Assignment: Write out every record below exactly, leaving the pictures out.
** Data supplied follows **
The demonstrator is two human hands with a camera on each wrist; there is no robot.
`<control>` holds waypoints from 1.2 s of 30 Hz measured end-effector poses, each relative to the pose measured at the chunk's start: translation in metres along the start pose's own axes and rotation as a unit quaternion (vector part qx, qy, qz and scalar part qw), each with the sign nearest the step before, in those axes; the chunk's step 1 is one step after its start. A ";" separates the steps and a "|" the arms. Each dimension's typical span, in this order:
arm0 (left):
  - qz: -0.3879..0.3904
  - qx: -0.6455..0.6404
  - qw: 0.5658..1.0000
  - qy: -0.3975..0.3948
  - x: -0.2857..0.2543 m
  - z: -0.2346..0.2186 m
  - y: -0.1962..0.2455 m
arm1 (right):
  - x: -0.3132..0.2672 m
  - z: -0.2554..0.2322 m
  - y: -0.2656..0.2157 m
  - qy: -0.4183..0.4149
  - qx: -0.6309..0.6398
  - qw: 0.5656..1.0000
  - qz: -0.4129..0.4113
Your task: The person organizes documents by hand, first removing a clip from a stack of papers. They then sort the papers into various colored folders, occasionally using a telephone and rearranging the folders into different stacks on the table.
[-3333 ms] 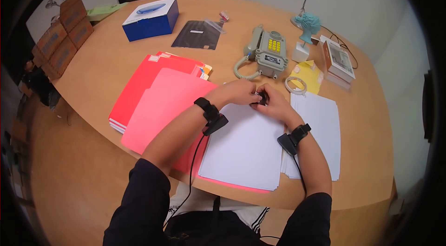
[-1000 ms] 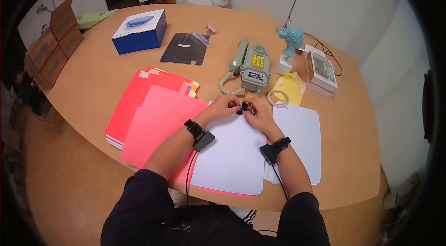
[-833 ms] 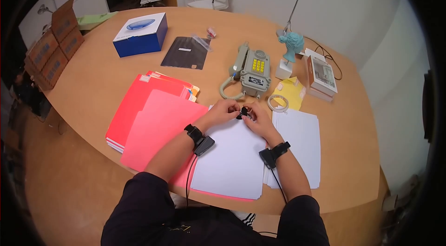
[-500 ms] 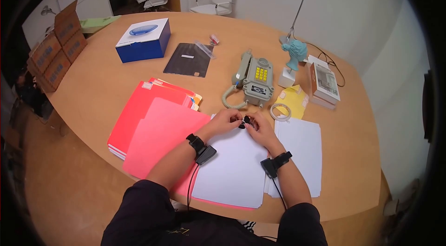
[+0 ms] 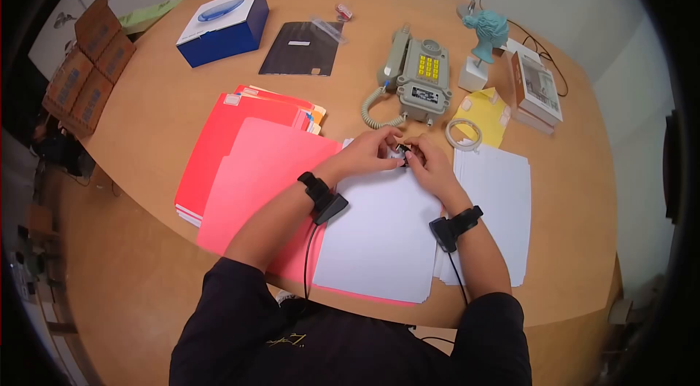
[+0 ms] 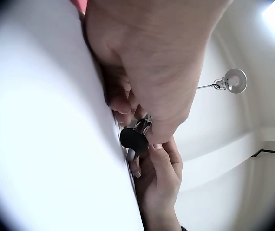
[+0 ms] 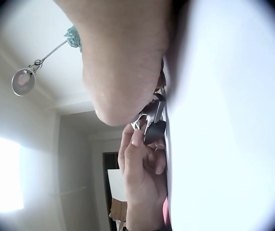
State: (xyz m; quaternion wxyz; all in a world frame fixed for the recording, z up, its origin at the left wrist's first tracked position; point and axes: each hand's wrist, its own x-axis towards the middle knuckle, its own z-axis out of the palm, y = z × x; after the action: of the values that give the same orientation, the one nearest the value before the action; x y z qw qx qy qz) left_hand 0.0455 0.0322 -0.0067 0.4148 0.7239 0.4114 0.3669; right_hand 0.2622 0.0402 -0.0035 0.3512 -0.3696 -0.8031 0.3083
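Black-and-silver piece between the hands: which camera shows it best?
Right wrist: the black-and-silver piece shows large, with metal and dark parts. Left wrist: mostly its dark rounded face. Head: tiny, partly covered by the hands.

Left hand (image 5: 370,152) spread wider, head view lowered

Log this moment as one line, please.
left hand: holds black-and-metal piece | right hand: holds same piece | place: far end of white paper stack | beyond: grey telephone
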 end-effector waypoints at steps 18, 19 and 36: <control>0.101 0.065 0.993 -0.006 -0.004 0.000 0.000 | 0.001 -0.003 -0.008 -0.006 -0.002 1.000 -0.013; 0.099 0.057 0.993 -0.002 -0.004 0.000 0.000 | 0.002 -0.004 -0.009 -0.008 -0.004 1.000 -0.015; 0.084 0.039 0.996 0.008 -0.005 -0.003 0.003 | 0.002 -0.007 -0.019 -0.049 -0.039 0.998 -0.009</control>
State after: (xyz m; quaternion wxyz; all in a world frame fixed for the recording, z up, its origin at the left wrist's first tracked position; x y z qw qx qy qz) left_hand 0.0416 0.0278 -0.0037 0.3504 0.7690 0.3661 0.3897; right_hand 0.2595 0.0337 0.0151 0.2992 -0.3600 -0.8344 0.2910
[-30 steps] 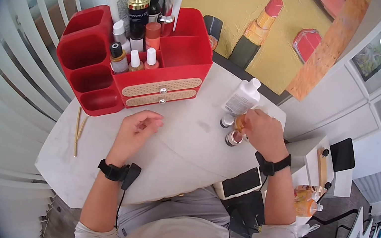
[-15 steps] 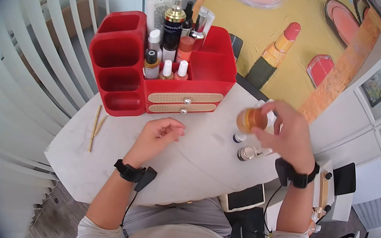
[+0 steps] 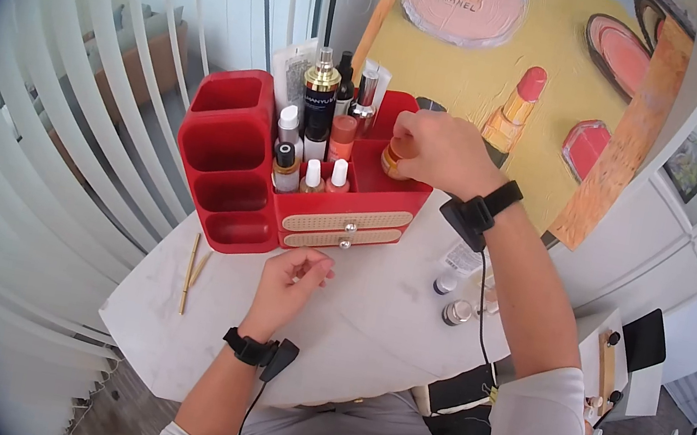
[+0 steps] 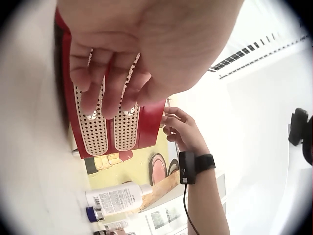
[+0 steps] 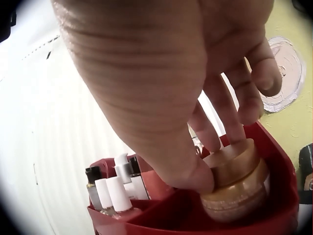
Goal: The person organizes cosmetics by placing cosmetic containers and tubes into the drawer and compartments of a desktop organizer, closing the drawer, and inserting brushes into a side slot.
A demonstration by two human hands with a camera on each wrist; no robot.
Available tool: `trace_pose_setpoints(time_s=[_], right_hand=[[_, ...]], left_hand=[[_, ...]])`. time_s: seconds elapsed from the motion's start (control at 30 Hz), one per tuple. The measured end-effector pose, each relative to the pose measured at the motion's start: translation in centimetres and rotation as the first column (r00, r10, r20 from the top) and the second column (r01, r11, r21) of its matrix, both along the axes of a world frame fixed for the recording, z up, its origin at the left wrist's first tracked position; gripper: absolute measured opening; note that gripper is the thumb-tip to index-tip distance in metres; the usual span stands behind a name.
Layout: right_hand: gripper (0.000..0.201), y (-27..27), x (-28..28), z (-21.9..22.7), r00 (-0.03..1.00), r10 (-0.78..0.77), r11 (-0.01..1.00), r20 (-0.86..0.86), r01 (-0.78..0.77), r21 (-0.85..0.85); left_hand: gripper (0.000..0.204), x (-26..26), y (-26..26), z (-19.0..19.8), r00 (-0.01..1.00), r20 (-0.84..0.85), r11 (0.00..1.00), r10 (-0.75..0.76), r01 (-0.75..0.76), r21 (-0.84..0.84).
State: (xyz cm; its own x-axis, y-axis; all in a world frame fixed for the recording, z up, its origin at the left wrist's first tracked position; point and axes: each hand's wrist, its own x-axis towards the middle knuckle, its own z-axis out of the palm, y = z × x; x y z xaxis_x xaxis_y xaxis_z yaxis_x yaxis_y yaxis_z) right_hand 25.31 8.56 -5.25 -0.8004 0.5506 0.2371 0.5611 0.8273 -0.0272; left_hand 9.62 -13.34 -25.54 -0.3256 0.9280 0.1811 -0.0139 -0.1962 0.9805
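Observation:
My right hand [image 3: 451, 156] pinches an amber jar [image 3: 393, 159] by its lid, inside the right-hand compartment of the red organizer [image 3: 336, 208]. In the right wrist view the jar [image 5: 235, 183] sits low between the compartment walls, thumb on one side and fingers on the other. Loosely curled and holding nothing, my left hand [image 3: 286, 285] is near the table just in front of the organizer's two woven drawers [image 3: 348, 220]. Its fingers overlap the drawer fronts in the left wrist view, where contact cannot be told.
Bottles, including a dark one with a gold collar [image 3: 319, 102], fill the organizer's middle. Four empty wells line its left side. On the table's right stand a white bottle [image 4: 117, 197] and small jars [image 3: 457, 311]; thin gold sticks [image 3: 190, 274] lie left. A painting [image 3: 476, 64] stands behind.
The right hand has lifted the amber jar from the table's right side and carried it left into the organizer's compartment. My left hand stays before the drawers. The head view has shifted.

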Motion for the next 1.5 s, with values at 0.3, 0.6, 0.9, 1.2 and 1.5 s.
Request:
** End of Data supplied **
Response for this exercise:
The demonstrator is two human hands with a camera on each wrist; there is no robot.
`<control>` holds waypoints from 1.2 s of 30 Hz measured end-effector poses, each relative to the pose measured at the chunk's start: translation in metres along the start pose's own axes and rotation as a unit quaternion (vector part qx, qy, qz and scalar part qw), each with the sign nearest the step before, in those axes; the chunk's step 1 is one step after its start. A ";" separates the steps and a "|" the arms. Each dimension's typical span, in this order:
arm0 (left):
  - qz: -0.3879..0.3904
  - qx: -0.6455..0.6404
  - qw: 0.5658..1.0000
  - qy: -0.3975..0.3948
  - x: -0.2857..0.2543 m
  - z: -0.2346..0.2186 m
  - y: -0.1962..0.2455 m
arm1 (right):
  - x: -0.3132..0.2672 m
  - z: -0.2554..0.2322 m
  - y: -0.2656..0.2157 m
  - qy: -0.4183..0.4149
  - qx: -0.6309..0.6398
  - qw: 0.5656..1.0000
  - qz: -0.4129..0.4113
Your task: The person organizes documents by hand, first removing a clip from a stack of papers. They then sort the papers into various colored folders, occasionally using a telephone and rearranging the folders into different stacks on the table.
[-3333 ms] 
[-1000 ms] 
[-833 ms] 
[-500 ms] 
[+0 ms] 
[+0 ms] 
[+0 ms] 
State: (xyz m; quaternion wxyz; all in a world frame fixed for the recording, z up, its origin at the left wrist's first tracked position; point and axes: each hand's wrist, its own x-axis towards the middle knuckle, its own z-axis out of the palm, y = z × x; after the action: of the values that give the same orientation, the one nearest the value before the action; x y z qw qx qy qz) left_hand 0.0455 0.0322 -0.0067 0.4148 0.7239 0.4114 0.3669; right_hand 0.2622 0.0402 -0.0035 0.3512 -0.3696 -0.8031 0.3083
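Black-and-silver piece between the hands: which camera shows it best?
Right wrist: the black-and-silver piece shows large, with metal and dark parts. Left wrist: mostly its dark rounded face. Head: tiny, partly covered by the hands.

Left hand (image 5: 370,152) spread wider, head view lowered

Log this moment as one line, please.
left hand: holds black-and-metal piece | right hand: holds same piece | place: far end of white paper stack | beyond: grey telephone
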 end-effector waypoints at steps 18, 19 and 36: <control>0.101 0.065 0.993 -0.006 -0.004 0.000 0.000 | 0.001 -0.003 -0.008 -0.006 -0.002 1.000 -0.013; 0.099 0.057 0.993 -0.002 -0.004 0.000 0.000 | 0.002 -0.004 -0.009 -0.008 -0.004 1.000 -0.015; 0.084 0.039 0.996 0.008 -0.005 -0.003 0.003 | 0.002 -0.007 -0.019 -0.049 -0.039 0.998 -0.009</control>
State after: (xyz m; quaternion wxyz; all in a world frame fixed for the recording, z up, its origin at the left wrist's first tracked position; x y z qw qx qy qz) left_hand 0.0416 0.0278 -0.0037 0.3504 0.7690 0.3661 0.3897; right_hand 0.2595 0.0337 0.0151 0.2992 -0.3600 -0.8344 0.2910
[-30 steps] 
[-15 steps] 
[+0 steps] 
[+0 steps] 
[+0 steps] 
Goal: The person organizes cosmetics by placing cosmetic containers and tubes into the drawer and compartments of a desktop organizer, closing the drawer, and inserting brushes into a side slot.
A demonstration by two human hands with a camera on each wrist; no robot.
Available tool: `trace_pose_setpoints(time_s=[_], right_hand=[[_, ...]], left_hand=[[_, ...]])`. time_s: seconds elapsed from the motion's start (control at 30 Hz), one per tuple. The measured end-effector pose, each relative to the pose measured at the motion's start: translation in centimetres and rotation as the first column (r00, r10, r20 from the top) and the second column (r01, r11, r21) of its matrix, both along the axes of a world frame fixed for the recording, z up, its origin at the left wrist's first tracked position; gripper: absolute measured opening; note that gripper is the thumb-tip to index-tip distance in metres; the usual span stands behind a name.
Layout: right_hand: gripper (0.000..0.201), y (-27..27), x (-28..28), z (-21.9..22.7), r00 (-0.03..1.00), r10 (-0.78..0.77), r11 (-0.01..1.00), r20 (-0.86..0.86), r01 (-0.78..0.77), r21 (-0.85..0.85); left_hand: gripper (0.000..0.204), x (-26..26), y (-26..26), z (-19.0..19.8), r00 (-0.01..1.00), r20 (-0.84..0.85), r11 (0.00..1.00), r10 (-0.75..0.76), r01 (-0.75..0.76), r21 (-0.84..0.84).
State: (xyz cm; its own x-axis, y-axis; all in a world frame fixed for the recording, z up, its origin at the left wrist's first tracked position; point and axes: each hand's wrist, its own x-axis towards the middle knuckle, its own z-axis out of the palm, y = z × x; x y z xaxis_x xaxis_y xaxis_z yaxis_x yaxis_y yaxis_z) right_hand 25.31 8.56 -5.25 -0.8004 0.5506 0.2371 0.5611 0.8273 -0.0272; left_hand 9.62 -13.34 -25.54 -0.3256 0.9280 0.1811 -0.0139 -0.1962 0.9805
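Observation:
My right hand [image 3: 451, 156] pinches an amber jar [image 3: 393, 159] by its lid, inside the right-hand compartment of the red organizer [image 3: 336, 208]. In the right wrist view the jar [image 5: 235, 183] sits low between the compartment walls, thumb on one side and fingers on the other. Loosely curled and holding nothing, my left hand [image 3: 286, 285] is near the table just in front of the organizer's two woven drawers [image 3: 348, 220]. Its fingers overlap the drawer fronts in the left wrist view, where contact cannot be told.
Bottles, including a dark one with a gold collar [image 3: 319, 102], fill the organizer's middle. Four empty wells line its left side. On the table's right stand a white bottle [image 4: 117, 197] and small jars [image 3: 457, 311]; thin gold sticks [image 3: 190, 274] lie left. A painting [image 3: 476, 64] stands behind.
The right hand has lifted the amber jar from the table's right side and carried it left into the organizer's compartment. My left hand stays before the drawers. The head view has shifted.
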
Motion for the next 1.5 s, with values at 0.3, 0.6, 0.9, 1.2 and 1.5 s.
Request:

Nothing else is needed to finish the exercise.